The real deal missing from provincial politics


In the last column, I was pretty hard on Education Minister Kelly Lamrock and the provincial Liberals in general. What was sad though, was that 500 words couldn't contain my disgust at what's been going on with the provincial government lately.
My disenchantment with the party actually started a few years back when I ran into candidate now premier Shawn Graham. I first met the "Golden Boy" while working a Liberal shindig at the Sussex Golf and Curling Club back in the summer of 2002.
It left quite an impression on me like when I received "the gift" from Santa Claus in 1983 that was in my sister, Carlene's handwriting.
This guy didn't seem real either.
His sweater was draped over his shoulders with the sleeves tied across his collarbone, and his plastic smile displayed an upper row of teeth that resembled piano keys without the flats and sharps. He'd obviously never missed a regular check-up.
On the surface, he reminded me of some pretty-boy named Chad from an exclusive yacht club that I hope one day never to visit.
Like a stealthy KGB agent, I stalked his every move as I went about my duties of cleaning up the clubhouse (I swear Frank). His scripted answers and his yacht club chuckles saturated the crowd, but I couldn't help thinking, "Graham wants to represent New Brunswick? He's Cape Cod…not Cap Pelé."
As he anxiously surveyed the crowd for someone significant to schmooze with, I saw my opportunity to ask a few questions. But just as we made eye contact and I was about to speak, he darted past me without so much as a pardon.
Was it the bag of garbage in my left hand? Maybe it was my incredibly faded Kaplansky Insurance golf shirt from Weymouth, Massachusetts that had "Frenchy's" written all over it?
Either way, a snub is a snub and it all but severed any chances of him entering my good books.

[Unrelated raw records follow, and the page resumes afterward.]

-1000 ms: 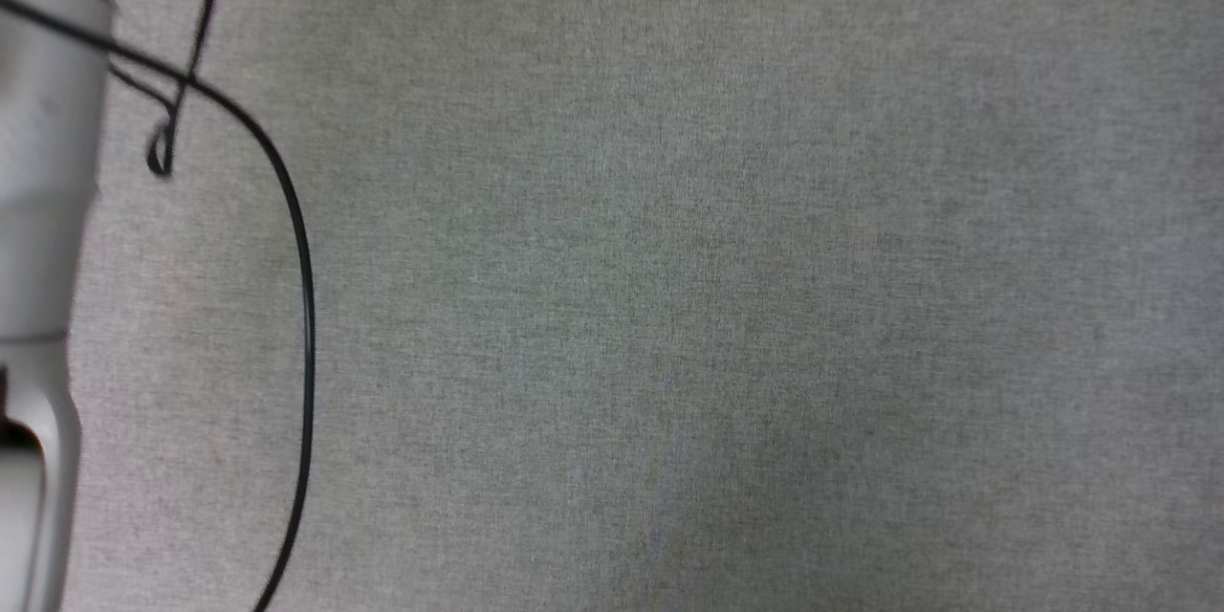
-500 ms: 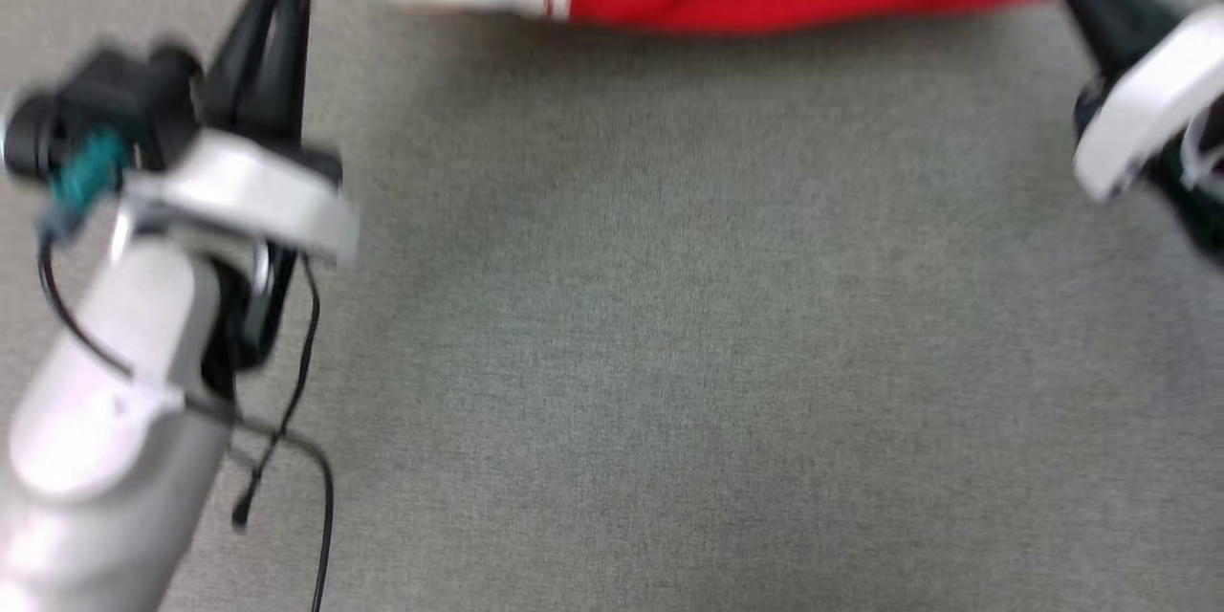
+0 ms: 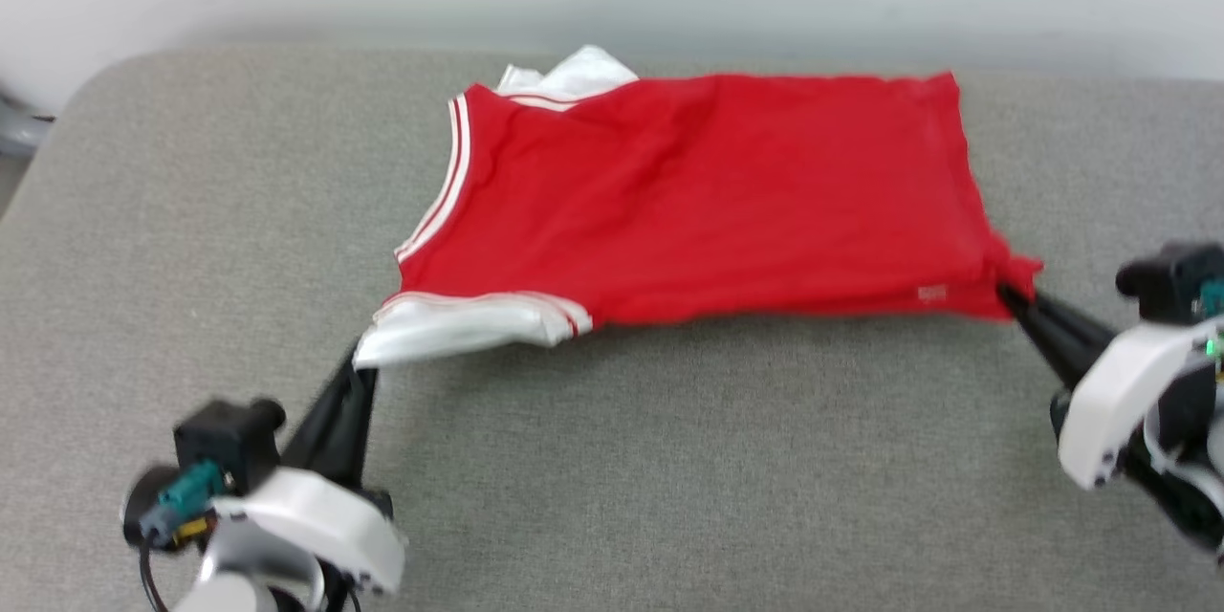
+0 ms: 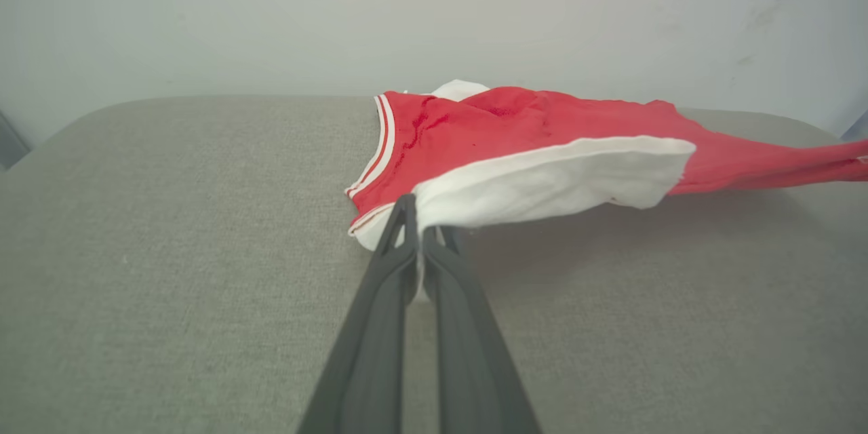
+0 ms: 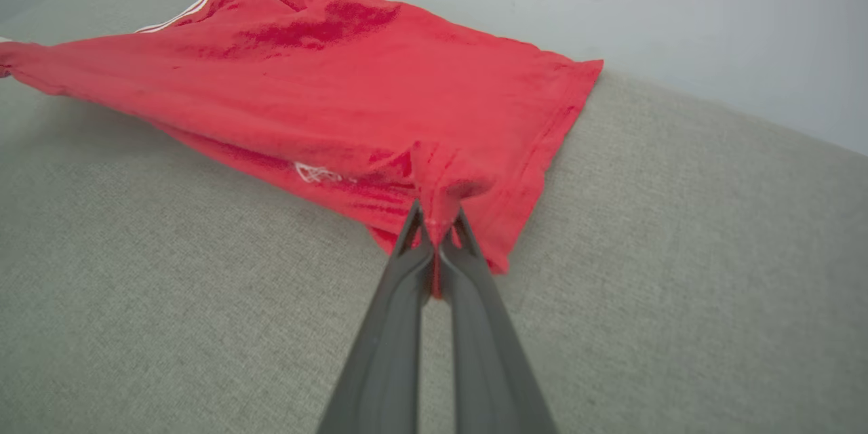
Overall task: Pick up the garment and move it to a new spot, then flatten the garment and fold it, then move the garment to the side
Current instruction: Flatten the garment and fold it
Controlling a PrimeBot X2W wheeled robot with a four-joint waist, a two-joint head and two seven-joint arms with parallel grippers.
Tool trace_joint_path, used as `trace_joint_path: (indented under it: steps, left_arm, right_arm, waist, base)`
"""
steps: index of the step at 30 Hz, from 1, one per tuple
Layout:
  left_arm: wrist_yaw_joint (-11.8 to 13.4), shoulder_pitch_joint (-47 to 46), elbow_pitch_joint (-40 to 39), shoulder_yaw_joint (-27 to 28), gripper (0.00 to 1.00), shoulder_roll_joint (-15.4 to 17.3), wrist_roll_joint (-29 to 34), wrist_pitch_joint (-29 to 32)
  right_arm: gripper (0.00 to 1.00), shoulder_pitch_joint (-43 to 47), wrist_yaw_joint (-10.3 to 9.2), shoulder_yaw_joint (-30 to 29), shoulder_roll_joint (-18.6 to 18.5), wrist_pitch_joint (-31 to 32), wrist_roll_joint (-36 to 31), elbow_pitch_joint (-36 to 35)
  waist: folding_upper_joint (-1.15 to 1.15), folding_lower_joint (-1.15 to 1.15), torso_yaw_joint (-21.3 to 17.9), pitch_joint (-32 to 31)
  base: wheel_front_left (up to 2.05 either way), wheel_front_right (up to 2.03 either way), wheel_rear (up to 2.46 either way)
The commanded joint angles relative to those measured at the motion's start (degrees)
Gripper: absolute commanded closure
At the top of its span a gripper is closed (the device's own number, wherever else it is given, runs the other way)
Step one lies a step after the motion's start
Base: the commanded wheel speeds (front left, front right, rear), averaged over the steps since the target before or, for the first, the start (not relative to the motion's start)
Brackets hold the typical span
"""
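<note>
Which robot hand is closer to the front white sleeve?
Left. The left gripper clamps the front white sleeve; the right gripper pinches the shirt at its bottom corner, far away.

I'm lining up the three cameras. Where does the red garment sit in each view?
Head view: garment upper centre, stretched between left gripper and right gripper.
Left wrist view: garment centre to right edge, its white sleeve pinched at the fingertips.
Right wrist view: garment upper left to centre, hem corner pinched.
Shared landmark: striped trim at its left end.
</note>
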Motion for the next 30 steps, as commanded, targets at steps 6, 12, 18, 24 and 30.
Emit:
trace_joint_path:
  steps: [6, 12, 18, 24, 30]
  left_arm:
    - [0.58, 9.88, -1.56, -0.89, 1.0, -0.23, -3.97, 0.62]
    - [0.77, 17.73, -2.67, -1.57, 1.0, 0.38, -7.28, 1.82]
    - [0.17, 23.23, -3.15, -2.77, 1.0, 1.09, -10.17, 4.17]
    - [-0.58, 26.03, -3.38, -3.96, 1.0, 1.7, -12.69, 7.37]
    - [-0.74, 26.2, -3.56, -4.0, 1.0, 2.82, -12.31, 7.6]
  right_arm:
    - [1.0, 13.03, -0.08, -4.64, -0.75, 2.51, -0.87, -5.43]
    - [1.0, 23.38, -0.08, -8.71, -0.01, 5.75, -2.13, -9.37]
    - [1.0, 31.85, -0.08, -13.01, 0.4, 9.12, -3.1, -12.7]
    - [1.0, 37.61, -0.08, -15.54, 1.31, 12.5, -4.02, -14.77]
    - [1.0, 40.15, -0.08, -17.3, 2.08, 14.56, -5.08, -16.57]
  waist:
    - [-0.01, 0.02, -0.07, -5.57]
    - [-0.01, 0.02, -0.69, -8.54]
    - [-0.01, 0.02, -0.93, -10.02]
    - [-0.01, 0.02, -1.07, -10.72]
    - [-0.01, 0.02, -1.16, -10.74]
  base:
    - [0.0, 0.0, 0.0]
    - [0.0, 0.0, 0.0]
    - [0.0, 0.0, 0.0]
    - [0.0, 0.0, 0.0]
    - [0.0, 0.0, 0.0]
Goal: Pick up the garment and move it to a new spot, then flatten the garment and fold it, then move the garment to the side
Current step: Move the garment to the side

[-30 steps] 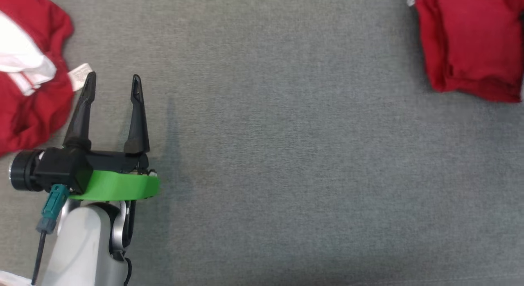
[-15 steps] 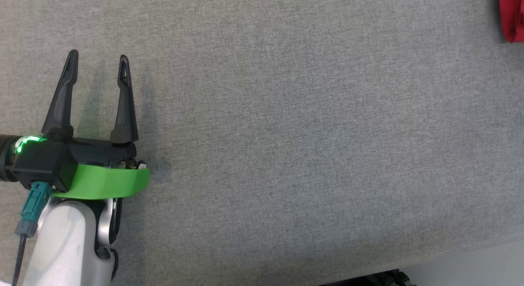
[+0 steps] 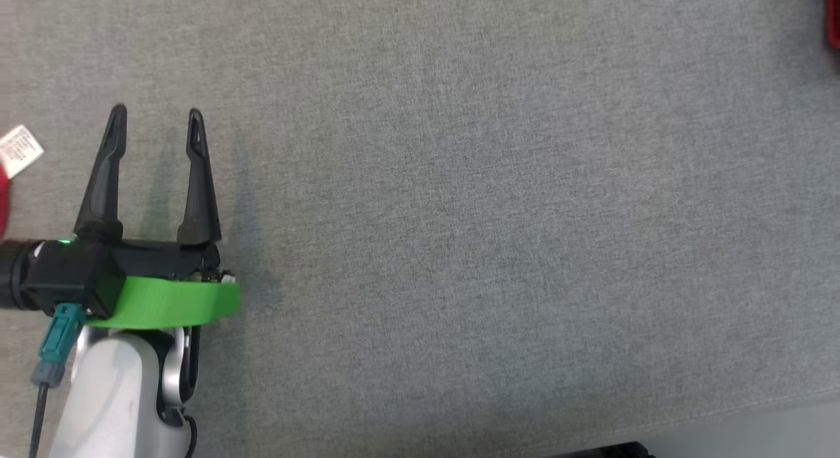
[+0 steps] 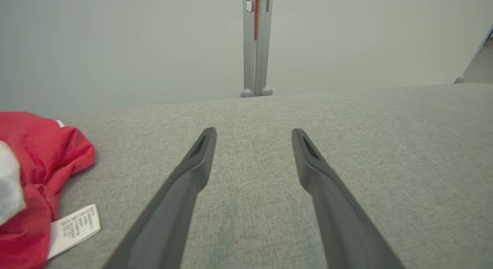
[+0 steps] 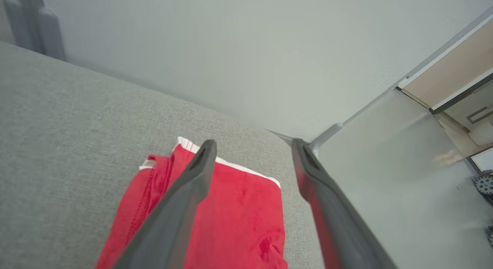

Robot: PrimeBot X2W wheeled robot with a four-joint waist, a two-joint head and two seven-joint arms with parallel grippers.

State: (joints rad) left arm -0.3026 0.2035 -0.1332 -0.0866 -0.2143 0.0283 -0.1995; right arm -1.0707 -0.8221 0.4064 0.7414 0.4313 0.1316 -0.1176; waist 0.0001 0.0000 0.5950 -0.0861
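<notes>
Two red garments lie on the grey cloth-covered tabletop (image 3: 459, 215), well apart. The folded red garment (image 5: 238, 215), with white trim along one border, sits flat near a far corner of the tabletop, close to the edge where the floor (image 5: 385, 165) begins; by its look it is already folded and set aside. The right tool (image 5: 254, 143) hangs over it with its jaws spread wide and no cloth pinched between them. The crumpled red garment (image 4: 34, 157), red with a white panel, is heaped at the left side, its white care label (image 4: 75, 226) lying out on the tabletop toward the left tool (image 4: 253, 132), whose jaws also stand wide apart with nothing in them, low over bare fabric just beside the heap. Both pieces look like thin jersey: light, limp and likely to sag and drag, with the textured tabletop cover probably gripping them somewhat. For the heap, a pinch on a thick outer fold or hem seems safer than on the label, which could tear or slip free. Little stands in the way: the middle of the tabletop is bare, a grey post (image 4: 257, 41) rises behind the far edge, and the main risk is nudging the folded piece off its near edge
</notes>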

I watched Graham speaking to one loyal card-carrying member, and I got the feeling that beneath his shiny veneer lay the stereotype of the Hollywood used-car salesman (no slight intended on the honest women and men in that profession).
Basically, make the sale.
Luckily for me, and the Liberal who came dangerously close to buying, at 28 per cent interest, an ‘83 Buick that burned oil, the day came to a close with the customary firm handshakes, steady eye contact and empty promises of trust, efficiency and progressive change.
When the tables were put away and the dishes washed, I sat at the bar and wondered why we keep electing people who are not "real" New Brunswickers?
Our politicians should know what it's like to miss a car/mortgage payment; have to use H&R Block; call in pogey cards; send a kid to school hungry; battle the bottle; have to go out west; have no milk; or restlessly lay awake the night before an inevitable eviction notice is served.
That's what a good number of real New Brunswickers are experiencing everyday.